360. reflection on Micah 6:8
One of my classes this semester is called Essential Community. It’s goal is to introduce students to the need for and complexities of creating a community where people can gather to know and to be known.
That sounds like a simple task on the surface, but there’s a pretty big difference between a group of people in a room and a community. The former can be likened to a party – fun and social but not particularly deep. The latter can be though of as people who come together to bless and to be blessed, to teach and to learn, to give and to receive.
One of the final assignments for the class is to write and deliver a sermonette on the verse, Micah 6:8 – the theme verse for the class.
…and I like what I came up with and so I thought I’d share it here.
8 He has shown all you people what is good.
And what does the LORD require of you?
To act justly and to love mercy
and to walk humbly with your God.
I love the verbs used in Micah 6:8: do, love, walk.
I love that the call is to DO justice – justice as a verb. Here, justice not an abstract principle or idea, but justice is something done, something put into practice. Cornel West says that “justice is what love looks like in public” – and I would add that it’s what love looks like in the commons. [We spent a lot of time on the idea of the commons in class.]

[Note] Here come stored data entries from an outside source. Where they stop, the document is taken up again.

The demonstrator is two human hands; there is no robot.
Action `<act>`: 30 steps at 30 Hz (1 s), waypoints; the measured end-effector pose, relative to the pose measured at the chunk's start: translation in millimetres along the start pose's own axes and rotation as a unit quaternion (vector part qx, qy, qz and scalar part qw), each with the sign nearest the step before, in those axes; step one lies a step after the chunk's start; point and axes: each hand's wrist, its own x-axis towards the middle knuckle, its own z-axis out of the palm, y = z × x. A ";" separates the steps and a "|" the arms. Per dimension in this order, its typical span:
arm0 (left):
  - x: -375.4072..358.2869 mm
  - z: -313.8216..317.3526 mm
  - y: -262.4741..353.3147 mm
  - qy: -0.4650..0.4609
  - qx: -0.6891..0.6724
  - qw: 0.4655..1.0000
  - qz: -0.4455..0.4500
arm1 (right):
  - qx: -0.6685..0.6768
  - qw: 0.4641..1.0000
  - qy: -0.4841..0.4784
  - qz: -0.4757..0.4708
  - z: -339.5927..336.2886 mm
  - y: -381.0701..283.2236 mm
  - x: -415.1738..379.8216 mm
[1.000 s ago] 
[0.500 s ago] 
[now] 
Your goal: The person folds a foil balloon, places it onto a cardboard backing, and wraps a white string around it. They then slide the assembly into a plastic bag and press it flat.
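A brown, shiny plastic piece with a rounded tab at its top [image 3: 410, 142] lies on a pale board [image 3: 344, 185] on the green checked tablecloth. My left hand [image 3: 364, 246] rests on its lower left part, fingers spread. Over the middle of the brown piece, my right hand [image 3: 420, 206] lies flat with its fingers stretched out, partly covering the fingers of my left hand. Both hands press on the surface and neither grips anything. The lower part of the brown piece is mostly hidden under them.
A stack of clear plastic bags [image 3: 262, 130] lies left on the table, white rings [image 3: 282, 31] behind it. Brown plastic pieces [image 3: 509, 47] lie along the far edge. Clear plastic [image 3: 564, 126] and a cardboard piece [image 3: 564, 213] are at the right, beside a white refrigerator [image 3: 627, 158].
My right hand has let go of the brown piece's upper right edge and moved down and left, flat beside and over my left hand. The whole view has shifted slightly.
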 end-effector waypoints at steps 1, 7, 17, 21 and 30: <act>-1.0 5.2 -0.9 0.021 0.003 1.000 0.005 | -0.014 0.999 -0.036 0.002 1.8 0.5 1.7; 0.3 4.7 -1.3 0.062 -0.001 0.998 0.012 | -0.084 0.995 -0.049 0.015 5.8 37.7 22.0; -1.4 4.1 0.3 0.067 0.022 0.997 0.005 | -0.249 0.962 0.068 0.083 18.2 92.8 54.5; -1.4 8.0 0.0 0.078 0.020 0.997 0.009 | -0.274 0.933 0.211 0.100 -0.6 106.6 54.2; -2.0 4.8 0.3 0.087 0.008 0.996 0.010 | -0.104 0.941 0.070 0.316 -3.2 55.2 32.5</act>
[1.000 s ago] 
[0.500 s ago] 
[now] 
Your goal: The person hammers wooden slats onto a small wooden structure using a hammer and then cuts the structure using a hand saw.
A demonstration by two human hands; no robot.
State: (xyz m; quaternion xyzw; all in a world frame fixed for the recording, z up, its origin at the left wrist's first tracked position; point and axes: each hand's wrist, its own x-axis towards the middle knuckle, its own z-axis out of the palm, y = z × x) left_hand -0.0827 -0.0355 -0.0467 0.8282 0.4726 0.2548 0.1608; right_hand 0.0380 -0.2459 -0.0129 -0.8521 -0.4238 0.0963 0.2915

But we have to be careful here because the pursuit of justice can lead to the diminishing of one’s enemy, of the oppressor. It can dehumanize the person or group perpetrating injustice and when dehumanization happens, any manner of retaliation can be justified – justice-ified.
Which brings us to the second verb, “love.”
And how are we to love? Mercifully. This is not tough love. It’s the opposite of that. This is tough forgiveness. And what’s the difference? Tough love is tough on the other, often under the guise of justice. Tough forgiveness, however, is tough on the self for the sake of the other. Because forgiveness, true forgiveness, is always hard on the self.
We are wronged in some deep, dark way and we demand that things are made right – an eye for an eye, or a heart for a heart broken. And we want justice. But justice unfettered by love hurts all involved. We wound the other in retaliation and in doing so, we wound ourselves.
But justice, tempered by love expressed in mercy calls forth life.
Which brings us, finally, to the verb, “walk.” And how are we to move through this world? We are called to walk humbly. And as Jesus’ second greatest commandment will remind us, we are also called to walk humbly with our neighbor, through the commons, through life.
Three verbs: do, love, walk.
Do justice, love mercy, walk humbly.
It all sounds so simple doesn’t it. But our time in class and with the readings has shown me that these verbs are anything but easy. Not easy to understand, not easy to implement, and certainly not easy to live. And we can be left feeling powerless or lost.
But I wonder if there’s actually a fourth verb in there. What if we saw the word, “with,” not as a preposition, but as a verb? “With” as an action, an activity. We don’t do or love or walk alone. We do them with. I do them with you. You do them with me. And we do them together with God. Can you feel the activity embedded in the word – it bristles with life lived out together.
Which makes me wonder if perhaps the most important verb in this verse is the verb, “with.”
And so, what does the LORD require of us?
To do, to love, to walk, and to with.